[Aim of the exercise]
Beneath this line sits some data. Return only its lines from the one holding "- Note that" through the one holding "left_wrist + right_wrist", inclusive, exactly, with the images removed.

[Data extract]
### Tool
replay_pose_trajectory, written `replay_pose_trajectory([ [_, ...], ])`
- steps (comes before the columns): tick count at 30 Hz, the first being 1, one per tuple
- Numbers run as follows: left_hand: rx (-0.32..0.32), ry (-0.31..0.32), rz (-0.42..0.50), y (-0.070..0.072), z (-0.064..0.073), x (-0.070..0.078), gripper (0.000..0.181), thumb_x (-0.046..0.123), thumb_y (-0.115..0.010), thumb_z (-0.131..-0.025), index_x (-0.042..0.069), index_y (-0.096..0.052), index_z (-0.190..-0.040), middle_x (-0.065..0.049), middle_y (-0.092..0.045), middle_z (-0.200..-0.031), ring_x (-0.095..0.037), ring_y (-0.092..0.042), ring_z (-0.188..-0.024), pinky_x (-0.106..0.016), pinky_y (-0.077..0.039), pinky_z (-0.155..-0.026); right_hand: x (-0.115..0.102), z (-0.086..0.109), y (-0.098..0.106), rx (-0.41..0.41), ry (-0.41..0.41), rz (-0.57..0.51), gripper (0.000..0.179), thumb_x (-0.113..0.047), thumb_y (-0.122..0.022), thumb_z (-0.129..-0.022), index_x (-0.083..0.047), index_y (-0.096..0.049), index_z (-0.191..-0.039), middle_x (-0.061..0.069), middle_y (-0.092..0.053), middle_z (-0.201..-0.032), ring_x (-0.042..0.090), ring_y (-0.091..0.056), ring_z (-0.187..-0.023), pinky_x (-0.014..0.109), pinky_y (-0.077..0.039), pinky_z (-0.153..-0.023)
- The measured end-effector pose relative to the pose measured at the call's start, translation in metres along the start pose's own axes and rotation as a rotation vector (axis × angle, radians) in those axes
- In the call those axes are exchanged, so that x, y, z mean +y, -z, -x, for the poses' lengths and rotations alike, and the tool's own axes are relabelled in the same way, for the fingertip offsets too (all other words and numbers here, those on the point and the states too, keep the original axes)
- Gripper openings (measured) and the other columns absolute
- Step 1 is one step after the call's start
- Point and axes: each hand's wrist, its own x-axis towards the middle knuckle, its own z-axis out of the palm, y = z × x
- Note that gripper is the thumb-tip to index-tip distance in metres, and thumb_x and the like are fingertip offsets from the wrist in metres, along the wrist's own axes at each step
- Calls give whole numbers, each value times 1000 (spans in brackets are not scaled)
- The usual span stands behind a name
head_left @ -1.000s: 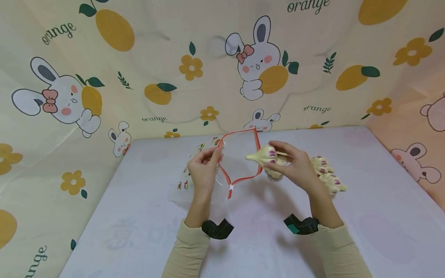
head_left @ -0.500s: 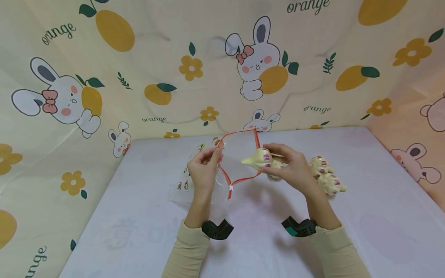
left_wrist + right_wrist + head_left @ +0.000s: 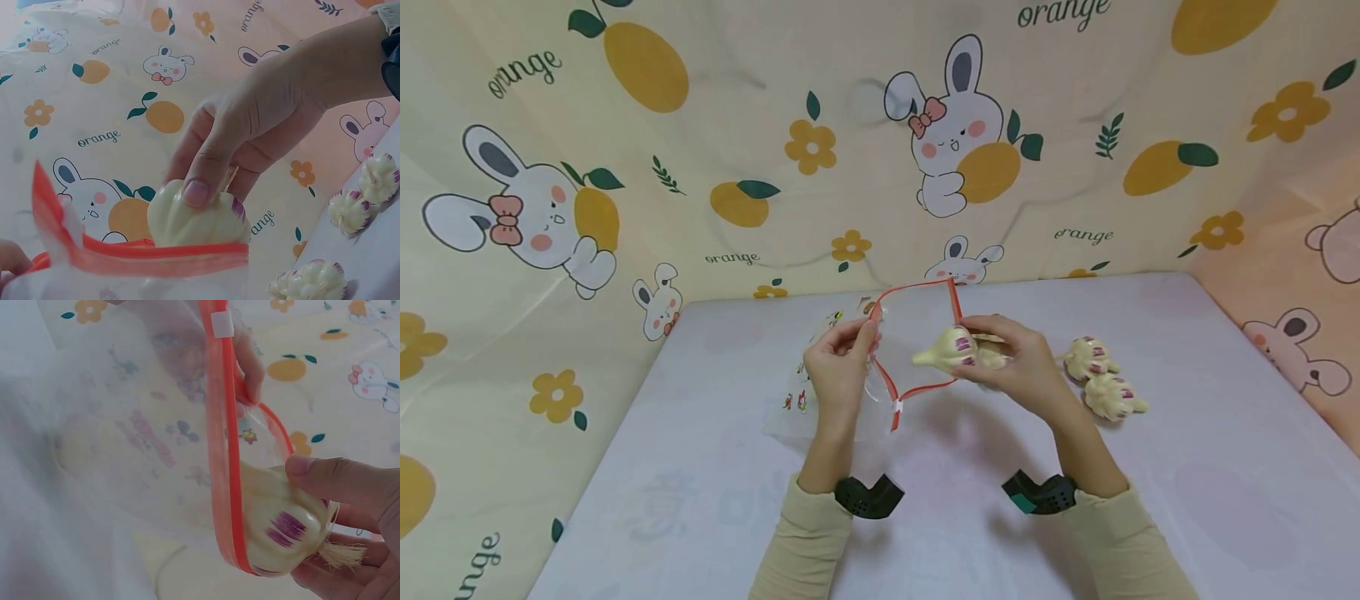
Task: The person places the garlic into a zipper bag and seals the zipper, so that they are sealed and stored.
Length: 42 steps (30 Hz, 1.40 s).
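In the head view, a cream cloth (image 3: 880, 200), printed with rabbits (image 3: 951, 125), oranges (image 3: 647, 67) and flowers (image 3: 811, 147), fills the upper part; a pinkish cloth (image 3: 1285, 258) hangs at right edge; a pale table (image 3: 662, 500) lies below.

From the left wrist we see the right hand (image 3: 244, 119) pinching a pale garlic bulb (image 3: 194, 219) with a purple patch — its lower part hidden behind the red rim (image 3: 175, 261) of a translucent bag (image 3: 156, 286), with the left hand (image 3: 11, 257) at the lower left edge. On the right we find two more bulbs (image 3: 348, 211) close together and a third bulb (image 3: 312, 281) nearer — all on a whitish table (image 3: 382, 240), before a rabbit-and-orange cloth (image 3: 112, 37).
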Motion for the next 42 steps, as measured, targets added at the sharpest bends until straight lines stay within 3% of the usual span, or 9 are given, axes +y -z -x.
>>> replay_pose_trajectory([
  [7, 3, -23, 21, 0, -1, -1, 17, 10, -74, -83, -5, -73, -91, -4, -74, -72, 0, -66, -59, -12, -53, -56, 3, 1, -3, 23, 68, 29, 55, 1, -84, -67, -1, -66, -119, 16, -66, -114, -9, -55, -97, 3, -49, -82],
  [16, 6, -25, 32, 0, 0, 0, 17, 9, -75, -83, -6, -73, -91, 2, -72, -69, 0, -66, -59, -12, -53, -56, 3, -1, -6, -18, -24, 23, 57, -5, -84, -70, -3, -62, -123, 17, -67, -119, -10, -56, -101, 9, -51, -90],
  [23, 4, -33, 55, -1, -1, -1, 18, 8, -74, -82, -8, -72, -90, 10, -69, -65, 1, -66, -58, -11, -52, -54, 1, 0, -6, -37, -54, 38, 59, -4, -83, -71, -2, -60, -126, 18, -66, -121, 28, -66, -109, 12, -53, -90],
  [27, 1, -40, 68, -1, -1, -1, 18, 7, -74, -82, -9, -72, -90, 12, -68, -64, 1, -65, -58, -11, -53, -56, 2, -1, -5, -37, -47, 34, 58, -2, -82, -71, -1, -60, -125, 20, -65, -121, 36, -66, -111, 15, -54, -90],
  [30, -1, -43, 70, -1, 0, -1, 18, 7, -74, -83, -9, -72, -90, 13, -67, -64, 0, -65, -57, -11, -53, -56, 4, -1, -3, -20, -44, 37, 55, -2, -81, -72, -1, -61, -123, 20, -66, -119, 31, -67, -108, 16, -54, -90],
  [37, -2, -34, 61, -1, -1, -1, 19, 10, -75, -83, -7, -72, -91, 8, -69, -67, 0, -65, -58, -12, -54, -57, 11, -3, 6, 20, -37, 32, 46, -3, -79, -76, 3, -62, -119, 22, -67, -116, -15, -58, -97, 10, -53, -88],
  [40, -1, -35, 51, 0, -1, -2, 19, 11, -75, -83, -6, -72, -91, 4, -71, -69, -1, -66, -59, -12, -55, -58, 14, -4, 10, 34, -41, 35, 44, -4, -77, -78, 4, -62, -118, 20, -67, -115, -14, -58, -97, 8, -52, -86],
  [42, -2, -31, 48, 0, -1, -2, 19, 11, -75, -82, -6, -73, -91, 3, -71, -69, -1, -66, -59, -12, -54, -57, 17, -4, 13, 45, -51, 40, 42, -5, -76, -79, 3, -62, -118, 12, -68, -112, -12, -59, -97, 7, -52, -86],
])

[Solution]
- Note that gripper is the thumb-tip to index-tip distance in metres, and thumb_x and the like are fingertip offsets from the wrist in metres, along the wrist's own axes at each step
- Calls give whole numbers, each value times 1000 (spans in brackets are not scaled)
- The usual span stands behind a name
head_left @ -1.000s: 
head_left @ -0.500s: 
left_wrist + right_wrist + head_left @ +0.000s: 

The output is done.